Books Read: The Orchid Thief (1998), The Bullfighter Checks Her Makeup: My Encounters with Extraordinary People (2001), My Kind of Place: Travel Stories from a Woman Who’s Been Everywhere (2004)
Books I Haven’t Read Yet: Red Sox and Bluefish (1987), Saturday Night (1997), Lazy Little Loafers (2006), Rin Tin Tin: The Life and the Legend (2011)
Favorite: The Bullfighter Checks Her Makeup: My Encounters with Extraordinary People
Susan Orlean took David Sedaris’s spot on my list, and I only realized she belonged here because while I was trying to write about why Sedaris is so amazing (and he is, make no mistake about that) I found myself writing all about Orlean instead, and justifying Sedaris’s spot on my list over her, and finally I realized that I actually just wanted to give this spot to Orlean, so I did.
Orlean and Sedaris are linked in my brain because the same teacher — Mr. Baron — introduced me to both of them in my AP Journalism class during my senior year of high school. At the time I was very intent on being a journalist (maybe I still am?) and Orlean’s “The American Male, Age 10” changed the way I thought about writing about people.
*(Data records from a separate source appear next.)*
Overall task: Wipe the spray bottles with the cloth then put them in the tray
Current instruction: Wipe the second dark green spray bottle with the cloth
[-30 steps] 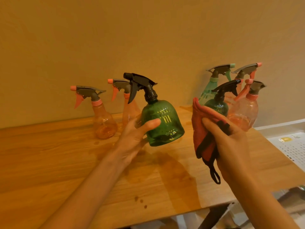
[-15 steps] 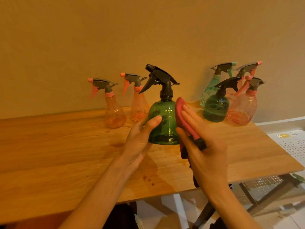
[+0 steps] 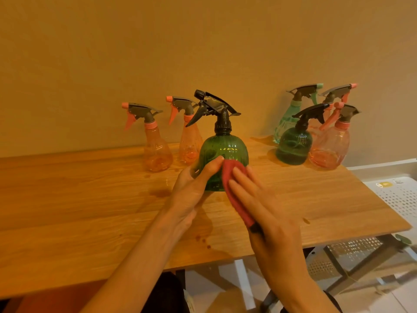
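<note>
My left hand (image 3: 191,188) grips a green spray bottle (image 3: 222,150) with a black trigger head, holding it upright just above the wooden table (image 3: 90,211). With straight fingers, my right hand (image 3: 266,213) presses a red cloth (image 3: 234,188) against the bottle's lower right side. The cloth's lower end is hidden under my palm. A white perforated tray (image 3: 399,195) lies at the far right, beyond the table's edge.
Two orange spray bottles (image 3: 155,145) (image 3: 188,136) stand behind the held one by the wall. At the back right stand a dark green bottle (image 3: 295,143), a teal one (image 3: 291,118) and two pink-orange ones (image 3: 331,145). Small wet spots mark the table.
The cloth and my right hand have slid down and across the bottle's front. The bottle has turned slightly and now stands more upright in my left hand.
</note>
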The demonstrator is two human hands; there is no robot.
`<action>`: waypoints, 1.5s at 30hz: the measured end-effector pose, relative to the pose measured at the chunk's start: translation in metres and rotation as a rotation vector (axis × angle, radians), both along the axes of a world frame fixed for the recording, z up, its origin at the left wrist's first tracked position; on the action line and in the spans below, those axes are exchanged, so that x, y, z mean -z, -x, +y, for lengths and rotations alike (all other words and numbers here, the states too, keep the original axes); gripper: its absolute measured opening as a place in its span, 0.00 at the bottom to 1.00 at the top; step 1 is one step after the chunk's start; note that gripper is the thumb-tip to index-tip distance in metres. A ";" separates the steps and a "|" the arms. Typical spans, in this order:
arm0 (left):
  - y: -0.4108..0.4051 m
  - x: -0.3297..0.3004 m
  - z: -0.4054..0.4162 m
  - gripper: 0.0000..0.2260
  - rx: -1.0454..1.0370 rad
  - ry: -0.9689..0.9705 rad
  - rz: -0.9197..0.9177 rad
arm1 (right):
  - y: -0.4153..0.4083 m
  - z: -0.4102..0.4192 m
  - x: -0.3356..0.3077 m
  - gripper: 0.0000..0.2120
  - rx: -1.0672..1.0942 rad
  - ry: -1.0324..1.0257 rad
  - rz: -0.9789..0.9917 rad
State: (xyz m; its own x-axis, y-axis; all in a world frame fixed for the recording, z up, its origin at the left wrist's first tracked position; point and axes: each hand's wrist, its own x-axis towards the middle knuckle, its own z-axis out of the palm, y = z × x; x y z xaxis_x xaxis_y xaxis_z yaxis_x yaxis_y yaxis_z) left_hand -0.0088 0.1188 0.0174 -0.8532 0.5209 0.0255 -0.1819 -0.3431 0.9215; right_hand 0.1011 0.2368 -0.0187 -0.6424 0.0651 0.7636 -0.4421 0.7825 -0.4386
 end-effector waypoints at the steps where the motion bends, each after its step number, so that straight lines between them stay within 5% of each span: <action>1: 0.000 0.002 0.000 0.14 -0.006 -0.001 0.005 | -0.003 -0.001 0.003 0.22 -0.002 -0.044 0.001; 8: -0.005 0.000 0.001 0.27 -0.063 0.003 0.002 | 0.011 0.003 -0.020 0.27 0.031 0.018 0.003; 12: -0.003 -0.003 -0.002 0.18 -0.069 -0.032 -0.015 | 0.018 0.002 -0.029 0.24 0.030 0.062 -0.007; 16: -0.001 -0.007 -0.006 0.31 -0.088 -0.034 -0.013 | 0.002 -0.006 -0.012 0.21 0.005 0.007 -0.026; 23: -0.010 -0.002 -0.007 0.08 -0.035 0.006 0.036 | 0.012 0.001 -0.028 0.24 0.019 0.071 0.025; 33: -0.006 -0.002 -0.006 0.14 -0.081 0.014 0.063 | -0.004 -0.006 0.001 0.24 0.000 0.013 0.029; 38: -0.004 0.001 -0.010 0.28 -0.046 0.027 0.118 | 0.020 0.011 -0.047 0.20 -0.070 0.183 0.022; 45: -0.003 0.002 -0.012 0.30 -0.092 0.041 0.183 | 0.029 0.026 -0.074 0.16 -0.078 0.138 -0.086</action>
State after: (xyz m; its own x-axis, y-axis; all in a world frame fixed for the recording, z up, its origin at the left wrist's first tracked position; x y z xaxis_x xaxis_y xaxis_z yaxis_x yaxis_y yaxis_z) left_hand -0.0062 0.1064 0.0156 -0.8806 0.4445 0.1644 0.0199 -0.3120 0.9499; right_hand 0.0719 0.2629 0.0550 -0.7118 0.1128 0.6932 -0.4553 0.6774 -0.5778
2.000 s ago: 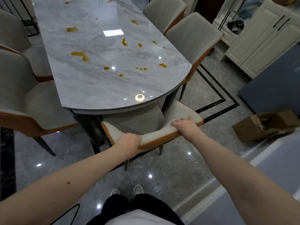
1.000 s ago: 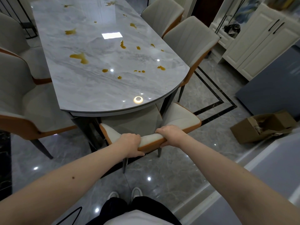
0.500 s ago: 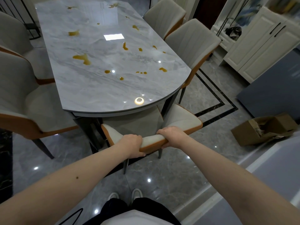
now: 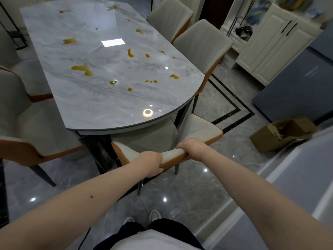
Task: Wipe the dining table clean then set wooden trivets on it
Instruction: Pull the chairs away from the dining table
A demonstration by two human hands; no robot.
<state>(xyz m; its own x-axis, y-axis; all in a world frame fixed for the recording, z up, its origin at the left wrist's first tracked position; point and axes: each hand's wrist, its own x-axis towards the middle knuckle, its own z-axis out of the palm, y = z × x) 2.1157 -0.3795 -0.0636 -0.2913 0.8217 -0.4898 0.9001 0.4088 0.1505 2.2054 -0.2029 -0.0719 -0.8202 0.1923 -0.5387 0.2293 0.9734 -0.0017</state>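
Right hand slid leftward along chair back.

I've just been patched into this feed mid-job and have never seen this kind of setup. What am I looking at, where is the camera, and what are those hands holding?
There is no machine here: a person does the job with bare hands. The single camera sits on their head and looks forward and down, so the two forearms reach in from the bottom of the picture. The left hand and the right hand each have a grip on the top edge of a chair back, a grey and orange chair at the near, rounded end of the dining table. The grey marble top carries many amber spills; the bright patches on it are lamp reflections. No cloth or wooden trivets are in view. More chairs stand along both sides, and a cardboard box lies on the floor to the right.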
Her attention to detail is astonishing, but it is her ability to find the details that readers will most care about that impresses me most. If you asked me if I cared about a random ten year old boy I would probably say no, but Orlean makes the reader care. I am invested in everyone she has ever written about, and that investment is because of Orlean and her words, not because of the subjects themselves.
I think if you want to be a journalist you need to read Orlean, and if you want to be a more observant human being you probably should read Orlean.